Can turmoil in your belly throw your heart, head and other body parts out of whack?
Crazy as it sounds, poor gut health can jeopardize your overall well-being, from head to toe.
What is gut health?
Your digestive tract is a 30-foot-long muscular tube that helps break down foods so the body can absorb nutrients.
In addition, gut bacteria and other helpful microbes live in the digestive tract, aiding with digestion and boosting overall health.
“Your immune response begins in your digestive tract, which houses a large percentage of our immune system,” says Jen Bruning, a Chicago-based registered dietitian nutritionist and spokesperson for the Academy of Nutrition and Dietetics
The food you eat supports the healthful bacteria in your body. So, what travels through the digestive system can help control weight, and keep the heart and brain healthy.
“There is also a gut-brain connection that can play a role in determining our mental health status,” Bruning says.
Meanwhile, problems in the digestive tract can spark several health concerns, including:
- Type 2 diabetes
- Irritable bowel syndrome
- Colon cancer
In addition, poor gut health weakens your immune system, and may hamper your response to allergies, asthma and even rheumatoid arthritis.
“Ignoring gut health can have consequences,” Bruning says.
How to improve gut health naturally
Digestive disease is a common problem, impacting up to 70 million Americans, according to the National Institutes of Health.
Fortunately, you can take steps to keep your gut – and the rest of the body – purring along.
For starters, try to consume probiotic foods. These foods contain live and active cultures similar to the microbes naturally found in the human gut.
It is believed that probiotic foods help support gut health. Examples of such foods include yogurt and kefir, as well as other fermented products like sauerkraut and kombucha.
In addition, some foods act as prebiotics. “These foods support and feed the good bacteria in our gut, allowing them to flourish,” Bruning says.
Examples of prebiotic foods include bananas, oats and artichokes.
Getting enough fiber is a “huge” factor in maintaining gut health, Bruning says. Some fibers act as prebiotics, and fiber of all types allows you to have regular, easy and healthy bowel movements.
“Even if this topic ‘icks’ you out, it’s really important to pay attention,” Bruning says. That is because adequate fiber intake can prevent conditions ranging from hemorrhoids to colon cancer.
More tips for boosting gut health
The National Institutes of Health recommends taking other steps to keep your gut healthy. They include:
Eating a balanced diet. A menu rich in a variety of fruits and vegetables will give you a mix of nutrients and fibers. Try to consume these foods at every meal.
Consuming smaller meals. Eating large portions puts you at increased risk of reflux.
Avoiding or reducing your intake of processed foods. Such foods generally lack fiber and are not helpful to digestion.
Reducing stress. Tension can make it harder for the body to digest food.
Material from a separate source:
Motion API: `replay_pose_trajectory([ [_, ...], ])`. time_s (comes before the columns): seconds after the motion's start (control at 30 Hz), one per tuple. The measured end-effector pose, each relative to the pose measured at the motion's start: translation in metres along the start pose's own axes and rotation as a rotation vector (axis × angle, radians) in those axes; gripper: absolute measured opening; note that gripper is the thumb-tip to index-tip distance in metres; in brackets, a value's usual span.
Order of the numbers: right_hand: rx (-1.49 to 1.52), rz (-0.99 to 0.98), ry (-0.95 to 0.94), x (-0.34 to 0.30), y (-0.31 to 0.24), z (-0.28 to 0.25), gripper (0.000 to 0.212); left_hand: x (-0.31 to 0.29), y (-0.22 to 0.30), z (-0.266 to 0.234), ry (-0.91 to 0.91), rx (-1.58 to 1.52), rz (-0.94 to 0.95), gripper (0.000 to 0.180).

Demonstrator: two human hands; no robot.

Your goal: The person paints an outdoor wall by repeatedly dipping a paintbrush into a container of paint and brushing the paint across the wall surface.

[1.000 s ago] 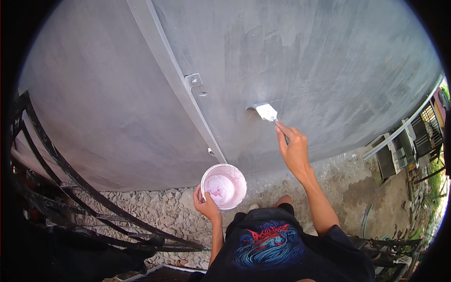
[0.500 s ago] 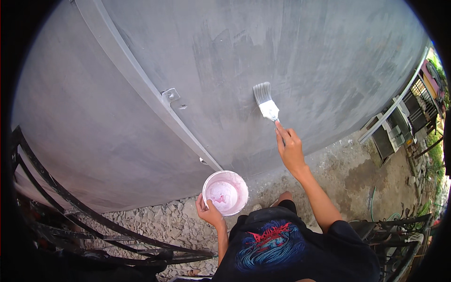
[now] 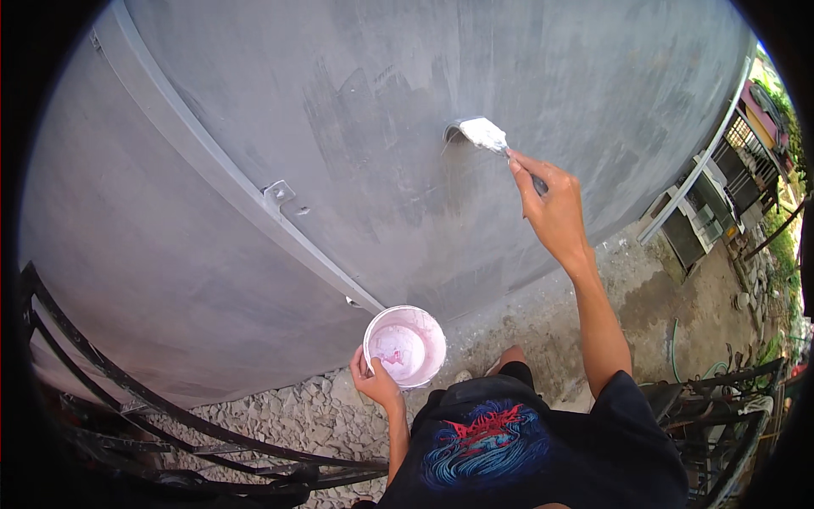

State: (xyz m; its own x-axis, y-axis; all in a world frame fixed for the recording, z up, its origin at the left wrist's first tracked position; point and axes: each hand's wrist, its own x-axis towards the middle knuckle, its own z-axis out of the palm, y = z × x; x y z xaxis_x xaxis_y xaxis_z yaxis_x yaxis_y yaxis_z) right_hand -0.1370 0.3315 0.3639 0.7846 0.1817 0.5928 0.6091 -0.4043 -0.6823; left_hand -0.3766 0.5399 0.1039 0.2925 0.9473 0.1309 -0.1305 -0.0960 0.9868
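A broad paintbrush (image 3: 484, 134) with a white-smeared ferrule presses against a grey wall (image 3: 373, 204), its bristles bent over. My right hand (image 3: 549, 199) is closed round the dark end of its handle. Patches of darker and lighter grey streak the wall around the brush. Lower down, my left hand (image 3: 377, 382) grips the left side of a small white bucket (image 3: 430, 374). Through the bucket's open top, pinkish-white residue shows on its inside. The bucket is held close in front of my body, apart from the brush.
A grey pipe (image 3: 203, 161) with a small bracket (image 3: 279, 193) runs slantwise down the wall. Dark curved metal rails (image 3: 170, 407) stand at lower left above gravel (image 3: 297, 424). A concrete floor (image 3: 644, 314) lies on the right, with a green hose (image 3: 676, 348) and stacked items (image 3: 691, 229).
My right hand has moved the brush upward along the wall. The bristles, straighter before, are now bent. The wall has shifted slightly left in view; the bucket stays nearly still.
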Motion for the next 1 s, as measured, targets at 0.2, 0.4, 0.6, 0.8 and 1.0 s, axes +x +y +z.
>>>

Activities such as meditation and exercise can help the body relax.
Creating routines. Digestion works better when you put it on a schedule. So, try to eat at the same times each day. Also, limit what you eat after dark, as your digestive tract is not as active then.
Bruning also adds that consuming large amounts of antibiotics can kill off both good and bad bacteria in your system. So, use antibiotics judiciously.
“You should follow your doctor’s advice and take these medications as prescribed, and when needed,” she says. “But be sure to replenish the good bacteria by eating probiotic foods.”